* Your objective
In the entries below, find the lines that contain the word "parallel" and copy them.

[Data records]
● ● ● ●

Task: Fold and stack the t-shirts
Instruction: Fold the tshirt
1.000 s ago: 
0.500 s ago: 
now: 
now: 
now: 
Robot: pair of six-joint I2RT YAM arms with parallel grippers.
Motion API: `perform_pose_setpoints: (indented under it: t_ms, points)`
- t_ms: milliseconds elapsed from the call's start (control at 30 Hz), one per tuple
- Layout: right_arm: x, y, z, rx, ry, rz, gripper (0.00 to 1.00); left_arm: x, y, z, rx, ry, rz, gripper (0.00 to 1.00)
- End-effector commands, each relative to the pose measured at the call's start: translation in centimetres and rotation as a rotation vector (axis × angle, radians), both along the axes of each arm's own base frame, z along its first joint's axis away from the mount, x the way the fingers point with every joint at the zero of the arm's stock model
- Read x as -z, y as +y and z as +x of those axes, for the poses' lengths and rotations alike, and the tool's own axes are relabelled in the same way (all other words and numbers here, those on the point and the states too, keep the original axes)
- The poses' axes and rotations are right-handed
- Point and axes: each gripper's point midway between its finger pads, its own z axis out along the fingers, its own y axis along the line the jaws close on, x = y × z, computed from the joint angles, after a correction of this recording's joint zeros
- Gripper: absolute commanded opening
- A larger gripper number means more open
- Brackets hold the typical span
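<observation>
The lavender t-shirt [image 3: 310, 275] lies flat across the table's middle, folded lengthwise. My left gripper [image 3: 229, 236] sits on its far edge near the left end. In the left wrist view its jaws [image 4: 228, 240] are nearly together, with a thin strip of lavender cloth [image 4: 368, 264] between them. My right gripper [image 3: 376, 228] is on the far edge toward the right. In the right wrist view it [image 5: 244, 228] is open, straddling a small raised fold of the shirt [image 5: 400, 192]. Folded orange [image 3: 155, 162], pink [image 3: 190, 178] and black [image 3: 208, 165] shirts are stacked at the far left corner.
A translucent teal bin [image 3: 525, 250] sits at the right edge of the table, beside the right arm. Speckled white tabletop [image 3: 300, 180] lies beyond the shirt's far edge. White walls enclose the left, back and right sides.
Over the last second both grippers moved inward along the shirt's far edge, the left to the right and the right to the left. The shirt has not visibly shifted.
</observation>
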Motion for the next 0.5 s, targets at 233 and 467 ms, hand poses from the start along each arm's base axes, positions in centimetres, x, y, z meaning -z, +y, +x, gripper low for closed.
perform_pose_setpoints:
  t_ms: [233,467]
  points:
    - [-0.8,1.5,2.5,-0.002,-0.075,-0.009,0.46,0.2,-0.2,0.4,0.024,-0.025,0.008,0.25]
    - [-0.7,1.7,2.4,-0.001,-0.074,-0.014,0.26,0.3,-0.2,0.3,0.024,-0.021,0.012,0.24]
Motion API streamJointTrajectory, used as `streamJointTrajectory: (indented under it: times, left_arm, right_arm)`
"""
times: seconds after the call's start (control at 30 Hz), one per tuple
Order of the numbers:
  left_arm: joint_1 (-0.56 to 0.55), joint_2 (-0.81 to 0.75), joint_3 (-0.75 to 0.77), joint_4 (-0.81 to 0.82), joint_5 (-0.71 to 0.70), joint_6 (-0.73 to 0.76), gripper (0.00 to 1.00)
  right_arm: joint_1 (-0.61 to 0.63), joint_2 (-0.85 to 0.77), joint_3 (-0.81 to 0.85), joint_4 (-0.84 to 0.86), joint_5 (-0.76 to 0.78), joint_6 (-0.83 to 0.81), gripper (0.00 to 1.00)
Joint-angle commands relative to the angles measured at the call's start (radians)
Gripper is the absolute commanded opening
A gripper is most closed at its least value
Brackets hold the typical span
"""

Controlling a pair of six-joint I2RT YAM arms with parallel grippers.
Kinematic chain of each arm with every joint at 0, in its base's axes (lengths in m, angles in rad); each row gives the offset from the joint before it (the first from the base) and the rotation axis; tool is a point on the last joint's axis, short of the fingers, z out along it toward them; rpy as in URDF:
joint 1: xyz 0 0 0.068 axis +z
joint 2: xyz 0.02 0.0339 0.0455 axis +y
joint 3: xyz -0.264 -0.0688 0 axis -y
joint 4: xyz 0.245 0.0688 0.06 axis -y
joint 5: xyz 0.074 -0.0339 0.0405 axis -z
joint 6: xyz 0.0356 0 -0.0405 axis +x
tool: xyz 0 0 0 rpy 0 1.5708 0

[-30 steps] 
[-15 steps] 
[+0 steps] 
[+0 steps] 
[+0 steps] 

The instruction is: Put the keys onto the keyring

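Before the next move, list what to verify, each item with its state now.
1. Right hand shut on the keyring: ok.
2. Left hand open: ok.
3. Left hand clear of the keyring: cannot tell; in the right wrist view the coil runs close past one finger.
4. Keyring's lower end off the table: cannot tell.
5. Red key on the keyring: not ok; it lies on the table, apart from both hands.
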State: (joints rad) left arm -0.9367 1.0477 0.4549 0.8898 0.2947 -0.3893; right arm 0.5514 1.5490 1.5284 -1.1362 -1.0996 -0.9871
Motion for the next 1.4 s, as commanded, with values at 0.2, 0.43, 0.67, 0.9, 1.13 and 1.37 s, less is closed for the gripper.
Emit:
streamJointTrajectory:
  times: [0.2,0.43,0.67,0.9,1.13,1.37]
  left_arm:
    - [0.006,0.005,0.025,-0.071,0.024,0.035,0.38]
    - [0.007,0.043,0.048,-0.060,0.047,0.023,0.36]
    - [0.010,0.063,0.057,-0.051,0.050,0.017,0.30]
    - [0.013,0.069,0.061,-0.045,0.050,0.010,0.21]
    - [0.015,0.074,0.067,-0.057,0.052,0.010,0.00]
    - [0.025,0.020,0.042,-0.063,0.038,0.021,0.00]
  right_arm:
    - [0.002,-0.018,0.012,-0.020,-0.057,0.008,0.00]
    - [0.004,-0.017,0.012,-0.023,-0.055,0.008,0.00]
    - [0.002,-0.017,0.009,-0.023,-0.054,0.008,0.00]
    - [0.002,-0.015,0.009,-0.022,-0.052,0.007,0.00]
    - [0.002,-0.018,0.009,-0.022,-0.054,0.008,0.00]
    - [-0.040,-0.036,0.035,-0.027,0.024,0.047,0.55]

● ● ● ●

* Exercise result
Robot: pair of six-joint I2RT YAM arms with parallel grippers.
Controlling a pair of six-joint I2RT YAM arms with parallel grippers.

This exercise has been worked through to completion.